Page 16 of Love You Too

Our chemistry was good back in college, but it’s nothing compared to now. I’m panting, begging for more. And when he slides down my body and peels off my pants, every part of me begins to hum beneath his strong hands.

And his mouth.

I stiffen up again, ready to explain that it’s been a long time since someone’s gone down on me, but the words die in my throat as his tongue strokes slowly up my center, and I forget all about warning him that I might not be able to come this way. I stop thinking about anything at all except for how good this feels.

And that’s all it takes. A momentary separation between me and my brain. Now, all I feel is Ren touching me in places that I was pretty sure had gone dormant from lack of use. It takes me less than a minute for every pleasure center in my body to erupt at once.

For the first time in years, I relax.

CHAPTER 6

Ren

What she couldn’t possibly know isthat for all her feisty banter, the hottest thing about Beatrix is that she’s given me a goal. A mountain to climb. Something formidable to conquer.

I’m an athlete down to my bones, and nothing gets me going like a challenge.

Getting her to the finish line and scoring an O becomes my only reason for being. And I’m gonna enjoy the fuck out of it.

“You okay there?” I ask as she lies heaving on her back with an arm over her eyes, motionless. “You are alive, yes?”

Beatrix nods, still not removing her arm. “So alive. So very, very alive.”

I chuckle at her lack of filter. It’s the only time she resembles the girl I knew in college. I like this version. A lot.

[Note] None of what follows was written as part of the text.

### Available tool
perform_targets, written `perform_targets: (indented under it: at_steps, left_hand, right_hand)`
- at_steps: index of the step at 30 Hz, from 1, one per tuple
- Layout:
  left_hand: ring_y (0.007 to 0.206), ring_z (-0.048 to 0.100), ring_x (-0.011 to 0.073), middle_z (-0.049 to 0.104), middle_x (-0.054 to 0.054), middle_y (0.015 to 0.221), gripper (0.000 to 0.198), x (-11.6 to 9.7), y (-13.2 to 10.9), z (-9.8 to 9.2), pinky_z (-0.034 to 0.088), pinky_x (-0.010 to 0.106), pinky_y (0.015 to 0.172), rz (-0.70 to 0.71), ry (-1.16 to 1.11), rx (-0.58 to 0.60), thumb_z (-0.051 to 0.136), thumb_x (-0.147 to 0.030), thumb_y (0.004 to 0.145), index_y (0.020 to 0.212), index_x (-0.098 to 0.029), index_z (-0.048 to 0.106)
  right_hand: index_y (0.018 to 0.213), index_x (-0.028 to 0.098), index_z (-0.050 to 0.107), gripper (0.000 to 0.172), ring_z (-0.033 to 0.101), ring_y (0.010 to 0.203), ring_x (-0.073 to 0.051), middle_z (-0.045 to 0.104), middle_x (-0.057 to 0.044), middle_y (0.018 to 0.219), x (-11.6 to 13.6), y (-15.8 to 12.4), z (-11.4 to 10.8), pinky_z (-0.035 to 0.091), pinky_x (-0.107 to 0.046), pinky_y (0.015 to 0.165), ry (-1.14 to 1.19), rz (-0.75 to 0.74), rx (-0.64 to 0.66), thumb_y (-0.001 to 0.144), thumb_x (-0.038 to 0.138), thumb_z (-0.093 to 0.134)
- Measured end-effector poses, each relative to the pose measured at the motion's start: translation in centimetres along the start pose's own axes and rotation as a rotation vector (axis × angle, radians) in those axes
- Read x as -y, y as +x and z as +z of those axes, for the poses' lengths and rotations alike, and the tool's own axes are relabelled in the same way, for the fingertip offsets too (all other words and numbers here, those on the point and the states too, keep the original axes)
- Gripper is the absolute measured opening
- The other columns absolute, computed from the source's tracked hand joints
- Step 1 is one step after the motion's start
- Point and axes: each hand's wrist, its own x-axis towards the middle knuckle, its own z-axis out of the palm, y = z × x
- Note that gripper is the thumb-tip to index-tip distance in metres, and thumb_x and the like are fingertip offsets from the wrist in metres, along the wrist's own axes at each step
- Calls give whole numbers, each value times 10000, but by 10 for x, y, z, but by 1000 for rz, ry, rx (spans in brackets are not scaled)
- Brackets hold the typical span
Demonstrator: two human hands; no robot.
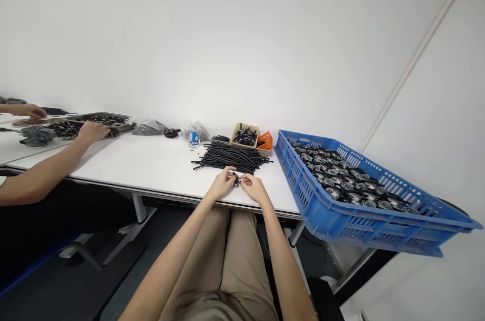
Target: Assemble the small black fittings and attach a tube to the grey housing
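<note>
Near the front edge of the white table, my left hand (pixel 223 183) and my right hand (pixel 253 187) come together around a small black part (pixel 236 179). Fingers of both hands are closed on it; its exact kind is too small to make out. Just beyond my hands lies a pile of black tubes (pixel 231 156), stacked mostly crosswise. Behind the pile stands a cream bin (pixel 233 141) filled with small black parts, and beside it a tilted orange basket (pixel 269 140).
At the right, a large blue crate (pixel 322 210) holds many black parts with round clear faces. A water bottle (pixel 194 136) and plastic bags (pixel 149 127) stand along the wall. To the left, a co-worker's hands (pixel 93 131) work by a tray (pixel 127 126) of parts.
</note>
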Motion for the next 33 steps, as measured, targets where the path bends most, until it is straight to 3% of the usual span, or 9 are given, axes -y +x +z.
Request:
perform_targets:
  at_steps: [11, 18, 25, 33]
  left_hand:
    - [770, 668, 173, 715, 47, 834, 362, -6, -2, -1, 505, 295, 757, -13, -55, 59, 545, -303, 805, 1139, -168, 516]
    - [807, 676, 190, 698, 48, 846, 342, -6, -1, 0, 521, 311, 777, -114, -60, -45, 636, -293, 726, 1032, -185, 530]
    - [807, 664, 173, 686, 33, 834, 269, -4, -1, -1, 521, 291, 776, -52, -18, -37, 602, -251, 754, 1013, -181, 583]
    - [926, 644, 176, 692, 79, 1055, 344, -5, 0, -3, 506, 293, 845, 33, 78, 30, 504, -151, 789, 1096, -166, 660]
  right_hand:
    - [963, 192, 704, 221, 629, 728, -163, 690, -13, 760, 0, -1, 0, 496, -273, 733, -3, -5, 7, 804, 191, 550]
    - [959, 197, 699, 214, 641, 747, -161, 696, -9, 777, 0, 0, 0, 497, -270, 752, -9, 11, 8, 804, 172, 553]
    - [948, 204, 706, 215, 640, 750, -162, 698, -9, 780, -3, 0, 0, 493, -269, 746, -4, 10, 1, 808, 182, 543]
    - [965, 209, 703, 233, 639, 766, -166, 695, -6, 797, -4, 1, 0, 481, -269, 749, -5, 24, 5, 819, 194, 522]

The other one…well, I’ll just focus on the one murmuring unintelligible things about how good I am in bed. At least, I think that’s what she’s saying.

Beatrix rolls onto her side and drops her arm. Her eyes are glass, jaw slack. Still in an orgasmic haze. So pretty this way. “Ren, you do not disappoint. I think I experienced nirvana there for a second.”

She pushes up to sitting and starts to bundle her hair into the rubber band around her wrist. I shake my head. “Oh no, you’re not done yet.”

“What? Why?”

“For starters, I didn’t give you what you came for.” I work my pants down my legs and watch her watching me. She stares as I give my cock a few strokes, and her lips part.

She turns a gorgeous shade of scarlet and re-tucks her hair behind her ears even though there’s nothing to tuck. Then she pulls the rubber band out and gathers her hair into a fist, twisting it until it’s tighter than her personality, and loops the band around it. I’m dying to reach over and pull the rubber band away entirely. And…fuck it. I scoot closer and reach my hand for her, watching her eyes widen with surprise as I outline her lips with my finger. I guide her chin so her eyes fix on mine and go utterly glassy.

Grazing her cheek, my hand continues its journey, slipping into her hair. I grab the ponytail in a fist and tug it so her mouth lines up perfectly with mine. She sucks in a breath, and I kiss her hard, letting her know that I’m nowhere close to done with her.

I pull the rubber band from her hair, which spills over her shoulders. It’s kinked in places from the rubber band, messy. “Better.”

“You’re not being helpful.” Her voice is lazy and unconvincing.

“Kinda seems like this is exactly the help you need.”

She sighs and relents, putting a hand on my arm and squeezing. “We always had good chemistry.” She can barely get the words out.

I curl a finger and beckon her closer as I move to reclineagainst the pillows. She crawls toward me, and I pull her on top of me, taking her full weight before flipping us over again. “We have fucking great chemistry,” I say, eyes boring into hers. She nods.

Pushing my hand into her hair, I sink against her mouth. No more banter, no hesitation. Just want answering want, need battling against need. I can’t touch her in enough places to satisfy my urges, but I’m going to damned well try.

She responds to each touch and caress like I’m pulling shackles from her body, and I’m high on the power—sure, I crave a measure of control, but getting her to fucking relax feels like more of a victory than anything else.

When she looks up at me with fire in those pale blue eyes, I know she’s done pretending to give two shits about fabric or my renovation.

Good. It’s exactly the way I want it. “You’re mine, Trix. You’ve always been mine.”

She bites my jaw—hard. “Except, you left. Jerk. And I belong to no one.” The sting of her words is blunted by the smirk on her face. A firm reminder that this is one and done. I’m not getting her back. That’s not what this is. I’m providing a service, and I’m not forgiven for anything. I hate it because I already want so much more from her, and I already know I’d give her my heart if she asked.